**WHAT YOU WILL DO**
A word-for-word printout of the whole listing is needed.
#### SUPPLIED DATA
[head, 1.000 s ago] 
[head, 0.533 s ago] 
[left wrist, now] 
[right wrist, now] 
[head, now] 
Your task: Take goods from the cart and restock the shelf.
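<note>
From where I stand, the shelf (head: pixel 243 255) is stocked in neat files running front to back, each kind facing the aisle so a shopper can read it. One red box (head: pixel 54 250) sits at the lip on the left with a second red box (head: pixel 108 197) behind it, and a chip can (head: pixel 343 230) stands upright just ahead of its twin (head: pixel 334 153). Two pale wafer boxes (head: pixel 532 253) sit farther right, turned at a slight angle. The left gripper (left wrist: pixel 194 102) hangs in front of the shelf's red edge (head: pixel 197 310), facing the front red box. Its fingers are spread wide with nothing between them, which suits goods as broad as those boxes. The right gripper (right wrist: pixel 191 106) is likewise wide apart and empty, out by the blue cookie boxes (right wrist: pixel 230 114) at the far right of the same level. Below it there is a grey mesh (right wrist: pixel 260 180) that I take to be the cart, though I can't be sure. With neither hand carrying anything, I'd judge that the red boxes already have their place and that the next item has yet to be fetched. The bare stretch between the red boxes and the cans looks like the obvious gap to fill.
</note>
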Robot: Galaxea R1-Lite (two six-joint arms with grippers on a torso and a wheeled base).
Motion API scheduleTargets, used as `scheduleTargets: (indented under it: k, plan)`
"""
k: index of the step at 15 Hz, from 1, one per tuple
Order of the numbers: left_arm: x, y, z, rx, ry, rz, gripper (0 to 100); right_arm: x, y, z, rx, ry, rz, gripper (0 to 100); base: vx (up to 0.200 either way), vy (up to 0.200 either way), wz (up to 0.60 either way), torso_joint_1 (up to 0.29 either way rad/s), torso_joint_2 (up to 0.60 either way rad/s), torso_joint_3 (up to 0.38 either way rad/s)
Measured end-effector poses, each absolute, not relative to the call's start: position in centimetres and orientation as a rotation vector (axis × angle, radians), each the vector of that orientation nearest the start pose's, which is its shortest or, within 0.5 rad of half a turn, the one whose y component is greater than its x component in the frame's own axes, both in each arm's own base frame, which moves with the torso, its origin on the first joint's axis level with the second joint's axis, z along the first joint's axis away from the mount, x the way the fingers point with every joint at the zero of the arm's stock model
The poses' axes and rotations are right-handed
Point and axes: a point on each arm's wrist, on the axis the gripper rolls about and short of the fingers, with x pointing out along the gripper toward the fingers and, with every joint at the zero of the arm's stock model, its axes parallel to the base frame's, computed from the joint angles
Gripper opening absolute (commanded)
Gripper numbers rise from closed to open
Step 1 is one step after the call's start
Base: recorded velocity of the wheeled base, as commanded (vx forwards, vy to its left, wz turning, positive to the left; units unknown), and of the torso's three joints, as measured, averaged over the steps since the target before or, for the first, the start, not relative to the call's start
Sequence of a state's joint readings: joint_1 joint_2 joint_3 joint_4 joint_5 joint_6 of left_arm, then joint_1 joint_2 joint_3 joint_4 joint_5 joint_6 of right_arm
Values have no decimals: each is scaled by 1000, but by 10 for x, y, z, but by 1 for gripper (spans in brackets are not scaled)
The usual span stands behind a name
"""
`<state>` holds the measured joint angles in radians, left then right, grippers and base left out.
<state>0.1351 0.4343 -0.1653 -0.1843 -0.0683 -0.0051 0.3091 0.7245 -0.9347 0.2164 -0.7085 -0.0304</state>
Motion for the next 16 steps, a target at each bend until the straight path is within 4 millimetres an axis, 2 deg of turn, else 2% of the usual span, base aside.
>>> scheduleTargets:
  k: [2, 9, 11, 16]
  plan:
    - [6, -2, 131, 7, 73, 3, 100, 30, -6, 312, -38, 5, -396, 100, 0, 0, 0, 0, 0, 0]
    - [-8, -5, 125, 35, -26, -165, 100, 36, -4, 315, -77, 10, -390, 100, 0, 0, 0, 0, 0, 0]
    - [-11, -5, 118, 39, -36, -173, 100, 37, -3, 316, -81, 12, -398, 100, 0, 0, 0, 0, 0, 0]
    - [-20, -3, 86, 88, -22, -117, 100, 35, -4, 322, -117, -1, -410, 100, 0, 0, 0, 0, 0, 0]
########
**EXPECTED OUTPUT**
[head, 1.000 s ago] 
[head, 0.533 s ago] 
[left wrist, now] 
[right wrist, now] 
[head, now] 
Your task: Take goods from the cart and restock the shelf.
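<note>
From where I stand, the shelf (head: pixel 243 255) is stocked in neat files running front to back, each kind facing the aisle so a shopper can read it. One red box (head: pixel 54 250) sits at the lip on the left with a second red box (head: pixel 108 197) behind it, and a chip can (head: pixel 343 230) stands upright just ahead of its twin (head: pixel 334 153). Two pale wafer boxes (head: pixel 532 253) sit farther right, turned at a slight angle. The left gripper (left wrist: pixel 194 102) hangs in front of the shelf's red edge (head: pixel 197 310), facing the front red box. Its fingers are spread wide with nothing between them, which suits goods as broad as those boxes. The right gripper (right wrist: pixel 191 106) is likewise wide apart and empty, out by the blue cookie boxes (right wrist: pixel 230 114) at the far right of the same level. Below it there is a grey mesh (right wrist: pixel 260 180) that I take to be the cart, though I can't be sure. With neither hand carrying anything, I'd judge that the red boxes already have their place and that the next item has yet to be fetched. The bare stretch between the red boxes and the cans looks like the obvious gap to fill.
</note>
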Robot: Galaxea R1-Lite (two six-joint arms with grippers on a torso and a wheeled base).
Motion API scheduleTargets, used as `scheduleTargets: (indented under it: k, plan)`
"""
k: index of the step at 15 Hz, from 1, one per tuple
Order of the numbers: left_arm: x, y, z, rx, ry, rz, gripper (0 to 100); right_arm: x, y, z, rx, ry, rz, gripper (0 to 100); base: vx (up to 0.200 either way), vy (up to 0.200 either way), wz (up to 0.60 either way), torso_joint_1 (up to 0.29 either way rad/s), torso_joint_2 (up to 0.60 either way rad/s), torso_joint_3 (up to 0.38 either way rad/s)
Measured end-effector poses, each absolute, not relative to the call's start: position in centimetres and orientation as a rotation vector (axis × angle, radians), each the vector of that orientation nearest the start pose's, which is its shortest or, within 0.5 rad of half a turn, the one whose y component is greater than its x component in the frame's own axes, both in each arm's own base frame, which moves with the torso, its origin on the first joint's axis level with the second joint's axis, z along the first joint's axis away from the mount, x the way the fingers point with every joint at the zero of the arm's stock model
The poses' axes and rotations are right-handed
Point and axes: a point on each arm's wrist, on the axis the gripper rolls about and short of the fingers, with x pointing out along the gripper toward the fingers and, with every joint at the zero of the arm's stock model, its axes parallel to the base frame's, computed from the joint angles
Gripper opening absolute (commanded)
Gripper numbers rise from closed to open
Step 1 is one step after the call's start
Base: recorded velocity of the wheeled base, as commanded (vx forwards, vy to its left, wz turning, positive to the left; units unknown), and of the torso's three joints, as measured, averaged over the steps since the target before or, for the first, the start, not relative to the call's start
Sequence of a state's joint readings: joint_1 joint_2 joint_3 joint_4 joint_5 joint_6 of left_arm, then joint_1 joint_2 joint_3 joint_4 joint_5 joint_6 of right_arm
Values have no decimals: each is scaled by 1000, but by 10 for x, y, z, but by 1 for gripper (spans in brackets are not scaled)
The usual span stands behind a name
"""
`<state>` holds the measured joint angles in radians, left then right, grippers and base left out.
<state>0.1351 0.4343 -0.1653 -0.1843 -0.0683 -0.0051 0.3091 0.7245 -0.9347 0.2164 -0.7085 -0.0304</state>
Motion for the next 16 steps, a target at each bend until the straight path is within 4 millimetres an axis, 2 deg of turn, else 2% of the usual span, base aside.
>>> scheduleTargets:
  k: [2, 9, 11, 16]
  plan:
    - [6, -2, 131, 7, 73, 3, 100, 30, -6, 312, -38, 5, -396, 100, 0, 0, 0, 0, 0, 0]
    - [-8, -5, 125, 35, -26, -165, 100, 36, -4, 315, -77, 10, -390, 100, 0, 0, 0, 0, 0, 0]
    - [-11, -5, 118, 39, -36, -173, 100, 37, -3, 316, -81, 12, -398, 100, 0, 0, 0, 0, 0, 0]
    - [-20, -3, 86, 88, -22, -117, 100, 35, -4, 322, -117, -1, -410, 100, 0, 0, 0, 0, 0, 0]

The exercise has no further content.